■ Your objective
Please check every line of the listing for "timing" and copy each line where it is found.

■ Dataset entries
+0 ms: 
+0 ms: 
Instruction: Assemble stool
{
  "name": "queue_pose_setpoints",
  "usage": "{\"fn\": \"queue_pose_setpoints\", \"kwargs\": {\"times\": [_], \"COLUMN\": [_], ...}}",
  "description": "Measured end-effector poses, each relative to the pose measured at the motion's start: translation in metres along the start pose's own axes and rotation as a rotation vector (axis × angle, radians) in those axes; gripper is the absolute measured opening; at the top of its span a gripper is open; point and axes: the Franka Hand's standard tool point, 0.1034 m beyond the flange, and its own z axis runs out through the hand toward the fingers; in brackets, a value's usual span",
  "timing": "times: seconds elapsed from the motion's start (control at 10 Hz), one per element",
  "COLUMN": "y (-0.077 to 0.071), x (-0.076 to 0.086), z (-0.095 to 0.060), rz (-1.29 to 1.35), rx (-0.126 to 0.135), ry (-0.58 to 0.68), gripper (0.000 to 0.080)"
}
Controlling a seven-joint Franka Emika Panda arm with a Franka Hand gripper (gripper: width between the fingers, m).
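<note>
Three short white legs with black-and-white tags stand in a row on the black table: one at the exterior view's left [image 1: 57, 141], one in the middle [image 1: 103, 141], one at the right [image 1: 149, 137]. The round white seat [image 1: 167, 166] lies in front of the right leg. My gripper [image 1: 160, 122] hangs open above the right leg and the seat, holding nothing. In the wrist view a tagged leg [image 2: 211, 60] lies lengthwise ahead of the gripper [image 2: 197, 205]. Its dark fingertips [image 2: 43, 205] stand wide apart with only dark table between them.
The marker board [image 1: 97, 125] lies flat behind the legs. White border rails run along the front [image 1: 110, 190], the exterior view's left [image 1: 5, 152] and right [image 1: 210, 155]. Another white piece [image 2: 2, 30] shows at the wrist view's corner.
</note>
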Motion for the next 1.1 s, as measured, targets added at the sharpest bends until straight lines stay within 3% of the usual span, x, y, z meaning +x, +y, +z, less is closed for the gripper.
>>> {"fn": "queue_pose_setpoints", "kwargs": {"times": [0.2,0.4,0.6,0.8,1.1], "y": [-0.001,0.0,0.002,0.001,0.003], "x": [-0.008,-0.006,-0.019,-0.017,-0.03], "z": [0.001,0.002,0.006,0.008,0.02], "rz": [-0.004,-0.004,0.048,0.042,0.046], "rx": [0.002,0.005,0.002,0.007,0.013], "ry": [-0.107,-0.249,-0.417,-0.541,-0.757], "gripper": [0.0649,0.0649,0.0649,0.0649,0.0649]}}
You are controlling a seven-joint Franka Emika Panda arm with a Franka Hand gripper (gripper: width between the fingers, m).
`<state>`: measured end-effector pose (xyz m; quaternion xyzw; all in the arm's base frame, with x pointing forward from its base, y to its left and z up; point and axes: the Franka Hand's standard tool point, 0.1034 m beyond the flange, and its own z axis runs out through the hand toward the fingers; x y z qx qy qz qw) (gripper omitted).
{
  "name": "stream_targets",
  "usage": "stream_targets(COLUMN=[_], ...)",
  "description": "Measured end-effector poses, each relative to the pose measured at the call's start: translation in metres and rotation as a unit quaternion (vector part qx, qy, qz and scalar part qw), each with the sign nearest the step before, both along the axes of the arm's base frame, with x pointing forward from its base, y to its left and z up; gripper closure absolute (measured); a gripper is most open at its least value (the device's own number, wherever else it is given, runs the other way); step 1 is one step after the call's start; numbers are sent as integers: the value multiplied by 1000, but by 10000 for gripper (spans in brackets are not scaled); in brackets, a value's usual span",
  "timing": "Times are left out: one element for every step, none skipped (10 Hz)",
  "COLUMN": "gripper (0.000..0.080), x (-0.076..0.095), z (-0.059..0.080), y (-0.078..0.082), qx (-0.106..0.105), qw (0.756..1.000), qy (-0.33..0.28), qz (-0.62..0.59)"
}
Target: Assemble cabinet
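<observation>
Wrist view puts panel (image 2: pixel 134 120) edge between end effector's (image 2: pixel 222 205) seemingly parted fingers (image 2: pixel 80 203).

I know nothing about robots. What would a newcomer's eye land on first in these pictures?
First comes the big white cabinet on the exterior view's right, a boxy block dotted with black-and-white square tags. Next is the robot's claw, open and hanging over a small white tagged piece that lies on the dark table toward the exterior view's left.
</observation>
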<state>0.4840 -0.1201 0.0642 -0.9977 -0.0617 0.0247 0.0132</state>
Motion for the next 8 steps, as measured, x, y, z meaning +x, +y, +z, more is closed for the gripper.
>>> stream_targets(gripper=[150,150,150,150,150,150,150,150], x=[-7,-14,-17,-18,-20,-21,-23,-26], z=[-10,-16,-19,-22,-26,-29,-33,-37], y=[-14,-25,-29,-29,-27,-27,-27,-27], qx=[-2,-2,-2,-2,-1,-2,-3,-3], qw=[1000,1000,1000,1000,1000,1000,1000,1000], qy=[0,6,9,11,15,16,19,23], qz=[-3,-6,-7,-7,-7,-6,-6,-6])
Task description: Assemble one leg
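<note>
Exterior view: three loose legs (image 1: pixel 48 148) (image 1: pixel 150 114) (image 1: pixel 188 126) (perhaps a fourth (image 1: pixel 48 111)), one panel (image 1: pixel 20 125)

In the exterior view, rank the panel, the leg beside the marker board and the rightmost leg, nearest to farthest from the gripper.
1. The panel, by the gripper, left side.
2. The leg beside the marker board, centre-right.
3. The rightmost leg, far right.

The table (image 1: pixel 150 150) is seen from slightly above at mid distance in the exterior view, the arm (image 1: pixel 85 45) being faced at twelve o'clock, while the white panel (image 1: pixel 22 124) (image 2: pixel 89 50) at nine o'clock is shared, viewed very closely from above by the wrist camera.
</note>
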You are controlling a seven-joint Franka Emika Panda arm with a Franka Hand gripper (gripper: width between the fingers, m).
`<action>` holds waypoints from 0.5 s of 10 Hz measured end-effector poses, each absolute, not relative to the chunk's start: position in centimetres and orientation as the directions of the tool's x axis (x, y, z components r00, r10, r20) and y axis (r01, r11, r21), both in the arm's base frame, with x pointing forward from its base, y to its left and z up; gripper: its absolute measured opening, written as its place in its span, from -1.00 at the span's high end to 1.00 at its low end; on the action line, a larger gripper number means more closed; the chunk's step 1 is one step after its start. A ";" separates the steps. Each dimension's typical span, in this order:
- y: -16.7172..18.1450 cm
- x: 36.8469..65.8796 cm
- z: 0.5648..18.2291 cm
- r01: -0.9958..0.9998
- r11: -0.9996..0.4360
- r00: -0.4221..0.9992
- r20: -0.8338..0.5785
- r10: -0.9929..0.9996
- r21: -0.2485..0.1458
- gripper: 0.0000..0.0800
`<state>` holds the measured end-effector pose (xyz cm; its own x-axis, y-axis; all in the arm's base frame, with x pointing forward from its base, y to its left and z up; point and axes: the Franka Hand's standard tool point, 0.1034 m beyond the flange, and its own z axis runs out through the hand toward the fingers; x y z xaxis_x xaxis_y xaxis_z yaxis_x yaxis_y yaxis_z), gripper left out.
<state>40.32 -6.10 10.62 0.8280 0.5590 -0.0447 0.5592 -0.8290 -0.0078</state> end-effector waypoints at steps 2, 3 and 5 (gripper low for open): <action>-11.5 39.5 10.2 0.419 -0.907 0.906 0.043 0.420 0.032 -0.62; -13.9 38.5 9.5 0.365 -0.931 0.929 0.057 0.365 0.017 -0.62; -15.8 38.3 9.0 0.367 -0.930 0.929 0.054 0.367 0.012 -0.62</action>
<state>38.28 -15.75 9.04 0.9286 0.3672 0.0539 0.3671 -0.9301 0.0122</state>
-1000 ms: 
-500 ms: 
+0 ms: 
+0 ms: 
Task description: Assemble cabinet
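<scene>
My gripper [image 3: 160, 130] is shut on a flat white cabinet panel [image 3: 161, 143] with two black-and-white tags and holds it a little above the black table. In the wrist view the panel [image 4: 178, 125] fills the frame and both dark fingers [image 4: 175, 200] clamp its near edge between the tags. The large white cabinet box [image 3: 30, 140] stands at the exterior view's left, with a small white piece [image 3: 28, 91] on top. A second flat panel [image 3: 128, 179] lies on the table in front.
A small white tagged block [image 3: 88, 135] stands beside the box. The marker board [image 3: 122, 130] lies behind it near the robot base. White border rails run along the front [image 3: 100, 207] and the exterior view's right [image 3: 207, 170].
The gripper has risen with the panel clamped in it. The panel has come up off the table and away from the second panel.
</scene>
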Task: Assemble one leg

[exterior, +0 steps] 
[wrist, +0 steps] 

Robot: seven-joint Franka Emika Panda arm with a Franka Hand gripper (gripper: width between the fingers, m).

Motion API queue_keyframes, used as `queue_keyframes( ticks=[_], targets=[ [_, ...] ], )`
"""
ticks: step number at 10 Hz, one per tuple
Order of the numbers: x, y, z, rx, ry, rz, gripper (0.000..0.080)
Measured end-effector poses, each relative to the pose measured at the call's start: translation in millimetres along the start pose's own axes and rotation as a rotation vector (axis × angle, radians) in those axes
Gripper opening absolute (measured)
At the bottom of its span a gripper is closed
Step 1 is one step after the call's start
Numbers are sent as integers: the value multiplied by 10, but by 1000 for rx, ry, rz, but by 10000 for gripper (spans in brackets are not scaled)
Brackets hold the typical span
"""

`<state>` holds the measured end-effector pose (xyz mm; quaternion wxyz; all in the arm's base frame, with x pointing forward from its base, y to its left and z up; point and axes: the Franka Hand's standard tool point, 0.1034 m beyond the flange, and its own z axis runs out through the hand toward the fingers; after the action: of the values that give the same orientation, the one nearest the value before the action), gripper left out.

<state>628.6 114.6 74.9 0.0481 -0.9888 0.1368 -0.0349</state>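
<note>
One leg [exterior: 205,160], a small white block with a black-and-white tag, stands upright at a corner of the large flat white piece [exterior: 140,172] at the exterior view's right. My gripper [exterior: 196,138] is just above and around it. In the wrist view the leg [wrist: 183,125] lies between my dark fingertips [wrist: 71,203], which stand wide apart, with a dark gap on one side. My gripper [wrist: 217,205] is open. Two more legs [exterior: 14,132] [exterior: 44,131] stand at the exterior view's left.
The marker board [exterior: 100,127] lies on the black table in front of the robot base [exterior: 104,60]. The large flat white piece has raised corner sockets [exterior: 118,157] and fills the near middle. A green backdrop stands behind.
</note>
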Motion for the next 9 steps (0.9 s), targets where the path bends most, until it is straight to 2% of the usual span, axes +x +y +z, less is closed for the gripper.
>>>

■ Response to this exercise
  "timing": "times: seconds elapsed from the motion's start (control at 10 Hz), one per element",
  "timing": "Times are left out: one element for every step, none skipped (10 Hz)",

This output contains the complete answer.